Terkait status Persma,  Sekjen Persatuan Wartawan Indonesia (PWI), Hendry CH Bangun, justru menyarankan supaya Persma dibikin PT atau Yayasan. “Karena salah satu persyaratan pers yang diakui adalah berbadan hukum dan itu bisa diakali dengan jaminan perguruan  tinggi,” jelasnya saat menghadiri evaluasi uji kompetensi wartawan di gedung Dewan Pers, Jakarta, Kamis (31/1).
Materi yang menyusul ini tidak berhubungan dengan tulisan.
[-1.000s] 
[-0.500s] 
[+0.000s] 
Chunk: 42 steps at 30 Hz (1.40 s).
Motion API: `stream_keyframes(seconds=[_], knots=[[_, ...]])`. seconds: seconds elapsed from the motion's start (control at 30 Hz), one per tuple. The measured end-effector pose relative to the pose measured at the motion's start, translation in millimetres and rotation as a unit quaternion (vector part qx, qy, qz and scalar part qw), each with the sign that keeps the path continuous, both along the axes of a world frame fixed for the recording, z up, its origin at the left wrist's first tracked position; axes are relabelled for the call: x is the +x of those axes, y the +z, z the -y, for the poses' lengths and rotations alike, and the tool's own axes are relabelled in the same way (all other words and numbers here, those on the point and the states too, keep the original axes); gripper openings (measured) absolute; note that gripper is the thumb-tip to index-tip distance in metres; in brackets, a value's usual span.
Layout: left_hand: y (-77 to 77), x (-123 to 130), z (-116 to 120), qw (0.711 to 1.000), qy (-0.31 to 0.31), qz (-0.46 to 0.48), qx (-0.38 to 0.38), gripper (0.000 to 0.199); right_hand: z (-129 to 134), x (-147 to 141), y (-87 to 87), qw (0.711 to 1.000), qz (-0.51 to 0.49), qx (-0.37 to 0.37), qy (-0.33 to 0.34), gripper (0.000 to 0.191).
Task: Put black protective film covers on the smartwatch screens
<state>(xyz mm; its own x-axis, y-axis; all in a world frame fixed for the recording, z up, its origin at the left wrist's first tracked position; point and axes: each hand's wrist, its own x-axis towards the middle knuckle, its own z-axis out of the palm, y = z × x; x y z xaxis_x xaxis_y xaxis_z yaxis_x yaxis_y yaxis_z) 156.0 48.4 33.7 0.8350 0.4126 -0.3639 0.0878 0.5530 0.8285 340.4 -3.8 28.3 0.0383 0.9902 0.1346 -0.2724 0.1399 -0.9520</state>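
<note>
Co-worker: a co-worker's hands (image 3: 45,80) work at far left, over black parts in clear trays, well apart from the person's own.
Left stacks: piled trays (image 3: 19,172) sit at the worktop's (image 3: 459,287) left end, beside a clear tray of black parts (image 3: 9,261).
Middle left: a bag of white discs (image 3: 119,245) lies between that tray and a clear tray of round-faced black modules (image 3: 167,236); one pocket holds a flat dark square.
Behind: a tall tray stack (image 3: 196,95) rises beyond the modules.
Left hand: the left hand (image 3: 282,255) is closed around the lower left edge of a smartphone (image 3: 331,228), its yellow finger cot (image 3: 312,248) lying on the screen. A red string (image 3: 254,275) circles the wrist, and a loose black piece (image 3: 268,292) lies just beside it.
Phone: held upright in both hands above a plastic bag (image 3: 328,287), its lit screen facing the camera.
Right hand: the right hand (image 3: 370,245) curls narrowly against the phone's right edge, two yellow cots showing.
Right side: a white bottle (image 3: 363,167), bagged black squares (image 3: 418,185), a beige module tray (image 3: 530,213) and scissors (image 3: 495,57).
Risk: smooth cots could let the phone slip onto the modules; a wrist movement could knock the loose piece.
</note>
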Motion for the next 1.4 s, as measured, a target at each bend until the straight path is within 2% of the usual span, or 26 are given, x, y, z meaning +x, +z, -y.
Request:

Sertifikasi Wartawan, Polemik Baru Persma

Munculnya Peraturan Dewan Pers Nomor 1/Peraturan-DP/II/2010 tentang sertifikasi wartawan, jelas  menambah deretan polemik baru di kalangan insan Persma.  Sertifikasi wartawan yang diharapkan mampu membedakan wartawan professional dan abal-abal menjadi tanda tanya besar bagi Persma.

Beberapa pegiat Persma menilai, sertifikasi wartawan akan membatasi ruang gerak Persma. “Hadirnya serifikasi wartawan kemungkinan akan mempersulit Persma ketika liputan di luar kampus,” ujar Defy Firman al Hakim, Sekjen Persatuan Pers Mahasiswa Indonesia (PPMI), Senin (04/2).

Namun, Menurut Ketua  Aliansi Jurnalis Independen (AJI) Indonesia, Eko Maryadi, Persma tidak perlu ikut melakukan sertifikasi. “Standar Kompetensi Wartawan hanya diperuntukan bagi wartawan professional. Sedangkan Persma adalah wartawan amatir,” jelasnya, Jumat (01/2) di Kantor AJI Indonesia.

Persma, menurut Eko, merupakan wartawan amatir yang tidak mencari untung dan tidak dibayar. Persma bekerja karena kecintaannya pada dunia jurnalistik.

Sebenarnya, sistem kerja Persma sendiri tidaklah jauh berbeda dengan kerja jurnalisme pada umumnya. 
Mulai rapat redaksi untuk menentukan tema aktual, teknik pemburuan berita, hingga penetapan batas waktu atau deadline di mana semua berita harus siap untuk naik cetak dan pada gilirannya siap diterbitkan.

Berbeda  dengan Pemimpin Umum LPM Didaktika Universitas Negeri Jakarta (UNJ), Satrio Priyo Utomo, dengan tidak adanya sertifikasi seharusnya Persma bisa memanfaatkan ruang geraknya. Karena Persma tidak dibatasi kepentingan modal, seperti industri pers.

Tapi, lanjut Satrio, ada beberapa hal yang perlu dikhawatirkan yakni bukan masalah perbedaan antara professional atau abal-abal, melainkan masalah idealismenya.

“Dampak ketika ada gagasan ini, mungkin semua pegiat Persma akan memandang kalau Persma adalah sekolah jurnalistik. Kalau Persma begitu, hilanglah sudah idealismenya,” ujarnya, Sabtu (02/2).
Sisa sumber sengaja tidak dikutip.